Check every line of the entries for the string "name" and return the ones that contain it.
·····
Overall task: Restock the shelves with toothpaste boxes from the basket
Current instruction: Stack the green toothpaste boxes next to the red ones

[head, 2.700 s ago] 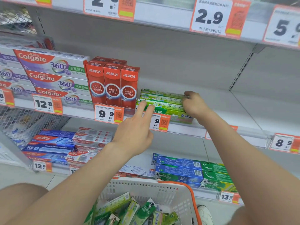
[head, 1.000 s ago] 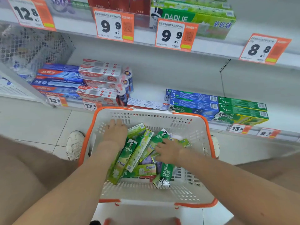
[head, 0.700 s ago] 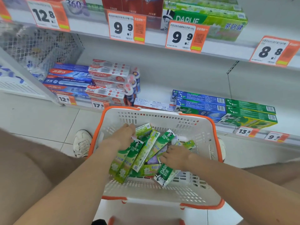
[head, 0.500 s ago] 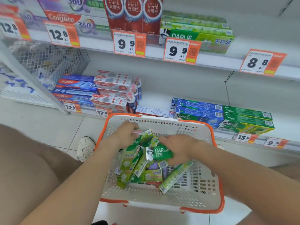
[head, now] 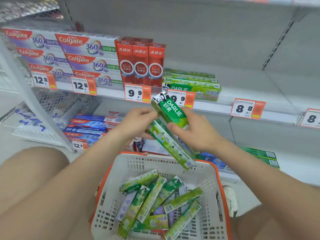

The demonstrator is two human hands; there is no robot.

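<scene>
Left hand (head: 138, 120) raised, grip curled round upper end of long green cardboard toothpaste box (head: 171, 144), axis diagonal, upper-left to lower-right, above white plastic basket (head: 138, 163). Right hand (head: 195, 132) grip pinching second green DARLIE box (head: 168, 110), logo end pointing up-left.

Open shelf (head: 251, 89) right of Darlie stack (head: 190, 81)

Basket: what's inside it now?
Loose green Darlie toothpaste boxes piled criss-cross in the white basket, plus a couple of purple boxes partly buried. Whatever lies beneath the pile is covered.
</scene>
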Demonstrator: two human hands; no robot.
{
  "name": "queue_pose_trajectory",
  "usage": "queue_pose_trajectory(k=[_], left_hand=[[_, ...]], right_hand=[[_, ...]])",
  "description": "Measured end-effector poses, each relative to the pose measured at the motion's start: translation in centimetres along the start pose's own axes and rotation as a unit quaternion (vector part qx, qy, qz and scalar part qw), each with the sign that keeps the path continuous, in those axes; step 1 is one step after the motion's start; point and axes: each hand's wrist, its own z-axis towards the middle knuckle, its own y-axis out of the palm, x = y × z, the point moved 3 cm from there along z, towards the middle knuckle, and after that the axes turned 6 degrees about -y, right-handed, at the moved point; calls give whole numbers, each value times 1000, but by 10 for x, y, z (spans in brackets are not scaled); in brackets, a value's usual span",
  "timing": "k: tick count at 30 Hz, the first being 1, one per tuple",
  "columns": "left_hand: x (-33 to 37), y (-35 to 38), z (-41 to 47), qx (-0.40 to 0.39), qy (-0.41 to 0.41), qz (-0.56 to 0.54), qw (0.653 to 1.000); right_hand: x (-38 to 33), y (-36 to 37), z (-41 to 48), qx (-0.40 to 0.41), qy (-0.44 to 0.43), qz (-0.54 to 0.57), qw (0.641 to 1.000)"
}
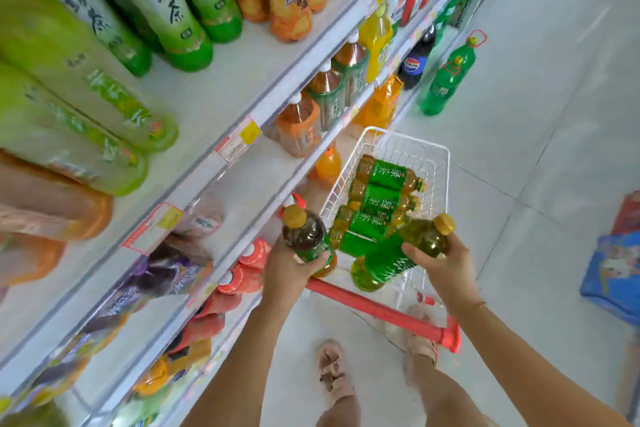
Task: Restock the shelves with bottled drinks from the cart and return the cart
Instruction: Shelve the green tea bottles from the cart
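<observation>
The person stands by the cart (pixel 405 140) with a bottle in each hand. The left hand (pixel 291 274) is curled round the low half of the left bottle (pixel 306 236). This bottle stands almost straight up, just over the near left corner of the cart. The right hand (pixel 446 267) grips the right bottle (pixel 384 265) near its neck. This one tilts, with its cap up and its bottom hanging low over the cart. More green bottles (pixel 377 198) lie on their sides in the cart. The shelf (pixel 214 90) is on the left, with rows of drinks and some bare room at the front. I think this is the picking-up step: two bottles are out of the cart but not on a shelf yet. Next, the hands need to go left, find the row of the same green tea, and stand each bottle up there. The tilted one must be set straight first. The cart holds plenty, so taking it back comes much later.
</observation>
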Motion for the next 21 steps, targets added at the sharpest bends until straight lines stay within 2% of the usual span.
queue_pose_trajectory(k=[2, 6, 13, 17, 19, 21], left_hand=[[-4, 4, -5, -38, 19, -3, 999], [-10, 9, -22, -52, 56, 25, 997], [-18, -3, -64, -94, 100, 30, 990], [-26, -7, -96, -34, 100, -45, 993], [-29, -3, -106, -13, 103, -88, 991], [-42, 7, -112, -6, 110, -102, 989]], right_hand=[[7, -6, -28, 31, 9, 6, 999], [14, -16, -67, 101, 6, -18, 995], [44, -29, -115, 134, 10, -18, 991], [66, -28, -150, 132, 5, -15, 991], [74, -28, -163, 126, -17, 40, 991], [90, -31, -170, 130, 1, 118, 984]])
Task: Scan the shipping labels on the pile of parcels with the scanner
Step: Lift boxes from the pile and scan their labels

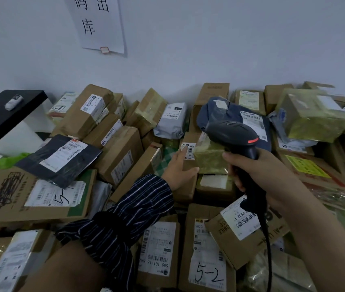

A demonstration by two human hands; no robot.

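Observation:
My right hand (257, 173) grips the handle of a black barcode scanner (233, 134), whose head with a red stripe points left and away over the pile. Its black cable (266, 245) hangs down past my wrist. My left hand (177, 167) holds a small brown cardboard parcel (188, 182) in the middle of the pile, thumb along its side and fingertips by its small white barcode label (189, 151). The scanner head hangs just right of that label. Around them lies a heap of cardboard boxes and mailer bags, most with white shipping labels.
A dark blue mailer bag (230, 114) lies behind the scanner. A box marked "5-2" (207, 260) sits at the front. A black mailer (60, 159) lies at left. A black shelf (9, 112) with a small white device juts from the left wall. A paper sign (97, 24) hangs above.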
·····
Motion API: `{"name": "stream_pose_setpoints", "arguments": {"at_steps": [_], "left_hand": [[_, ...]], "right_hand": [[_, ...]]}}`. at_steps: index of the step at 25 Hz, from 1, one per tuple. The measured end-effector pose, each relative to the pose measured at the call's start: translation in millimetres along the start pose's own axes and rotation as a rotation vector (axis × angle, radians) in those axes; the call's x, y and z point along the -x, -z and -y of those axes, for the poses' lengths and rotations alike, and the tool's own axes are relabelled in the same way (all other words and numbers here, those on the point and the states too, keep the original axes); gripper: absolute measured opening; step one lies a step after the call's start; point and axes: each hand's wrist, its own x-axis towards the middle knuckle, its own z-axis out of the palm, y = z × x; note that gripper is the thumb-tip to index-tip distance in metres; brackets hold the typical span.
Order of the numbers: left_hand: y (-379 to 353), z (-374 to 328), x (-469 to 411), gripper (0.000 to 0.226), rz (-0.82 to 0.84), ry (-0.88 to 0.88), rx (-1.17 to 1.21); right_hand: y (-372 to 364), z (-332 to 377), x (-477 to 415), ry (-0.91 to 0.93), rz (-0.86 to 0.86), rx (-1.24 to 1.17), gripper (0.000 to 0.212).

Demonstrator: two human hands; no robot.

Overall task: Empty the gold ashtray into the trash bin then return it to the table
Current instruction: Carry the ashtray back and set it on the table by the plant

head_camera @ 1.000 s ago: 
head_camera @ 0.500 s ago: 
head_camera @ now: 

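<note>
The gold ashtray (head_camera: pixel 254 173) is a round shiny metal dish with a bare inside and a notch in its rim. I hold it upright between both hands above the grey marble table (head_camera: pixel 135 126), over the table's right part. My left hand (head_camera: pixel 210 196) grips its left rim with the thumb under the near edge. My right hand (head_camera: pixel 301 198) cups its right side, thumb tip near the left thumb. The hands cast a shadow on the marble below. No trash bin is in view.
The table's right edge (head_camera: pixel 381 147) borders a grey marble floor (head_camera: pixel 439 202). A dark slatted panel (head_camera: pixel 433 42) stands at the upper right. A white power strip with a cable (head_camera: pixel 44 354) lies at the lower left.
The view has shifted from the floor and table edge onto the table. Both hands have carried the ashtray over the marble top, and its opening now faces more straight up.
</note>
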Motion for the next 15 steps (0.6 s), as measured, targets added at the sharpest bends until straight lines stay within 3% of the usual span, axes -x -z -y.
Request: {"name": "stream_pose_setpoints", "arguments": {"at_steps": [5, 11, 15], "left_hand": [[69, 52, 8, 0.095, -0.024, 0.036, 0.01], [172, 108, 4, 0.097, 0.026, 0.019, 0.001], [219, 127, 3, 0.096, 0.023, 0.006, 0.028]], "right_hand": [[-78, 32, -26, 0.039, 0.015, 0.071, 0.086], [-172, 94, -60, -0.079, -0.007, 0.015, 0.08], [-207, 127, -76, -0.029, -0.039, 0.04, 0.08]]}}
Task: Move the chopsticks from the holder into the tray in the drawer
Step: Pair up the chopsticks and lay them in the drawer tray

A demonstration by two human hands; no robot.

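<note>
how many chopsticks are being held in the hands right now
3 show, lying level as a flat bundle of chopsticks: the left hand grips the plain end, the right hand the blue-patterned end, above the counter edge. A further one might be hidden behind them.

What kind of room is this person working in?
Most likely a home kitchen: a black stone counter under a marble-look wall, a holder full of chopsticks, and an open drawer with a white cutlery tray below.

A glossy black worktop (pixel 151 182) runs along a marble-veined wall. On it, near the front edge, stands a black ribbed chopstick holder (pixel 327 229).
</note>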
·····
Exercise answer:
  "name": "queue_pose_trajectory",
Motion API: `{"name": "stream_pose_setpoints", "arguments": {"at_steps": [_], "left_hand": [[_, ...]], "right_hand": [[_, ...]]}}`. at_steps: index of the step at 25 Hz, from 1, one per tuple. The measured end-effector pose, each relative to the pose measured at the call's start: translation in millimetres along the start pose's own axes and rotation as a rotation vector (axis × angle, radians) in those axes; the call's x, y and z point along the -x, -z and -y of those axes, for the poses' lengths and rotations alike, and the tool's own axes are relabelled in the same way (all other words and numbers here, those on the point and the states too, keep the original axes); gripper: absolute measured opening; step one lies a step after the call's start; point and axes: each hand's wrist, its own x-axis towards the middle knuckle, its own z-axis out of the palm, y = z × x; note that gripper is the thumb-tip to index-tip distance in metres; brackets hold the typical span.
Request: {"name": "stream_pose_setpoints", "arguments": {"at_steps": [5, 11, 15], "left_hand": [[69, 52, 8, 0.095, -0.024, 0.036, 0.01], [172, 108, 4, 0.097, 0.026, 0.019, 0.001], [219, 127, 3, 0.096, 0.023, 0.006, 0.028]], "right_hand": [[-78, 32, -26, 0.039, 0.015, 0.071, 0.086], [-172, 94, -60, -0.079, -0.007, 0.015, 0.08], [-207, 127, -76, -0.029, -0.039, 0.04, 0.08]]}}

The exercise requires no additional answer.